We are kicking off the week heading back to the University of Westminster with a project that we came across this weekend by Rosie McLaren. As architects we are always told to look at the past to design for the future, or in some cases show no regard to the past and design however you want, like Ghery, because he is a boss. However in the world of art one must learn how to copy the techniques of old to be able to understand their style, and Rosie has designed an academy that will in fact deconstruct the trompe l’œil fresco. Check it out after the jump!
“Two chapels sit side by side in north-west Madrid ‑ identical but for a double-take. One was built for King Carlos IV, with its ceiling painted by Francisco de Goya in 1798. A luminous trompe l’œil fresco, its perspectival representation is also captured in fragmented form by a series of tilting mirrors.
The other chapel is an extravagant copy, unremarkable but for the absence of Goya. Further reduced, a flattened souvenir booklet allows anyone to make their own chapel, the walls and frescoes reduced to a cardboard cut-out; construction tabs, fold marks and scissor cuts.

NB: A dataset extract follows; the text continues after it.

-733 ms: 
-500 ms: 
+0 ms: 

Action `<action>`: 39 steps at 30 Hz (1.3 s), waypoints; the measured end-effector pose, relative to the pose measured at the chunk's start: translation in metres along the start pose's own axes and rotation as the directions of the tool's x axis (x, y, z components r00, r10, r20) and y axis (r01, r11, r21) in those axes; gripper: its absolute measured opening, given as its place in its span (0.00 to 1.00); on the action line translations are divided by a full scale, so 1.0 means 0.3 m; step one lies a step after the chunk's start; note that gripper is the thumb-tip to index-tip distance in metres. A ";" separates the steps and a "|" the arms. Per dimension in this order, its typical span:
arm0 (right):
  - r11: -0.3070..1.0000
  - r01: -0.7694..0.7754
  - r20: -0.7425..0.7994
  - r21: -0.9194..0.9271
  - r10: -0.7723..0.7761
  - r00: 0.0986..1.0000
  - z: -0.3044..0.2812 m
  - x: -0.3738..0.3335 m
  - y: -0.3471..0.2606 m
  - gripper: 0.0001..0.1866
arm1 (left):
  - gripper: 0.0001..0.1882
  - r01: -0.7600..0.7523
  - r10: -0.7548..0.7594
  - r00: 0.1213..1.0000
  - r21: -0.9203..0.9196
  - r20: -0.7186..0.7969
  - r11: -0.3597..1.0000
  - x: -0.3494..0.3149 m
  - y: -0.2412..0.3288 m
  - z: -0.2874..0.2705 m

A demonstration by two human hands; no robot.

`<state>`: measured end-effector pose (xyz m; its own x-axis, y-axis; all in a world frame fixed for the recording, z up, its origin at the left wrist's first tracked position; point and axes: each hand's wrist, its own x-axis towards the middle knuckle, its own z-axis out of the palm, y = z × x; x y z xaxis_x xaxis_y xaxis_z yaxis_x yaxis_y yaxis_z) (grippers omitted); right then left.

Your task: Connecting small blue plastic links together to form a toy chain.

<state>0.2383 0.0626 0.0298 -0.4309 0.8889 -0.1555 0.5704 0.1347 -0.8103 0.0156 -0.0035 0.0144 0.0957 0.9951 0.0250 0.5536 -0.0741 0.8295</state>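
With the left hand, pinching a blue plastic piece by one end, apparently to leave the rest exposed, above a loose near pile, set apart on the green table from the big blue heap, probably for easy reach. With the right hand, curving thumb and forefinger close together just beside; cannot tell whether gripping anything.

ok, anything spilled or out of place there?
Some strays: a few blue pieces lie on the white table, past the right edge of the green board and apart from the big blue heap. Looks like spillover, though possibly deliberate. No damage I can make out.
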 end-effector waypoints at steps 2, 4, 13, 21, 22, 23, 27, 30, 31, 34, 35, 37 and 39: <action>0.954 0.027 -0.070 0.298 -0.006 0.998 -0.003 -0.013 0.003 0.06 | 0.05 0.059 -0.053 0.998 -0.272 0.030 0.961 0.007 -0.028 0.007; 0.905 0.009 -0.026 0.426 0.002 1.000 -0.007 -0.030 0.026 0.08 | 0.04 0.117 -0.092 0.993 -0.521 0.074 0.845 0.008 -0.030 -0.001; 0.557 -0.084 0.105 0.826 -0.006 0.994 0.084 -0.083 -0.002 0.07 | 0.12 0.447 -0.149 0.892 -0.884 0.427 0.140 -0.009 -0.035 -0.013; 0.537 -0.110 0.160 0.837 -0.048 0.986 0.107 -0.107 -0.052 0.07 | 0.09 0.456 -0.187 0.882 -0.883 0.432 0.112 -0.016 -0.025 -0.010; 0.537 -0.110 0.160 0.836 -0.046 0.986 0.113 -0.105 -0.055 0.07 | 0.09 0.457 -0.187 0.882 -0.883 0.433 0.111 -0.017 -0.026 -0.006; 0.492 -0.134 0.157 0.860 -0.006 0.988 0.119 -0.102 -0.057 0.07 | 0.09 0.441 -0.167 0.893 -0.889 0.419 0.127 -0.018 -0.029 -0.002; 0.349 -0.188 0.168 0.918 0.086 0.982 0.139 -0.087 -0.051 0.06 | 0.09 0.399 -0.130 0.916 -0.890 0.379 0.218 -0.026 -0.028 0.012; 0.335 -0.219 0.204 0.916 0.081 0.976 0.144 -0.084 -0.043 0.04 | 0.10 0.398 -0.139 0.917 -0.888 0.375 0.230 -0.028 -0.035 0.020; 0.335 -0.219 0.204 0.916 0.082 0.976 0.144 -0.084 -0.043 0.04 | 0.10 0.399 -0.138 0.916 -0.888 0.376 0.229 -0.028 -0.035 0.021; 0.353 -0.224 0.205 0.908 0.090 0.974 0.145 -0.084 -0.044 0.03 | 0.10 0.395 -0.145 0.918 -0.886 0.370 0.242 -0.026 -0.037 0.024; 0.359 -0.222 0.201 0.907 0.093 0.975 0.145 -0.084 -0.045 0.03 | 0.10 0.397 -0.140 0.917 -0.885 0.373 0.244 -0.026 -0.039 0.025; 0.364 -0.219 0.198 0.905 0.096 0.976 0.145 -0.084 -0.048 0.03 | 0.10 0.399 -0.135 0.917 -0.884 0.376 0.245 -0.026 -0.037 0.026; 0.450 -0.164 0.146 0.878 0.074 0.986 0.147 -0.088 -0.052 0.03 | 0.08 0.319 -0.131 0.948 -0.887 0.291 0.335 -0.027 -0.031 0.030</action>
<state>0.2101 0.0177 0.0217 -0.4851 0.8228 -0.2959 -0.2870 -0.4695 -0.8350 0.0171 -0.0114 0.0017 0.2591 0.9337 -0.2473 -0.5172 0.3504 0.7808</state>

Documenting the unique fresco process reveals an unparalleled level of preparation both compositionally and technically. Goya’s invoice to the king is evidence of the pigments, large rolls of paper, and lion brushes he used. I propose an academy for duplicating the original fresco in celebration of the process in its deconstructed state. The marking out and mistakes – all those things missing from the finished piece, despite its magnificence – are manifested in five stages in the academy workshops.
One full copy of the fresco would be produced each year and subsequently destroyed, to the delight of visitors. The proposal for the academy hovers between the state of presence and absence of the adjacent chapels, dedicated to a continual recycling of the experience of the incomplete.”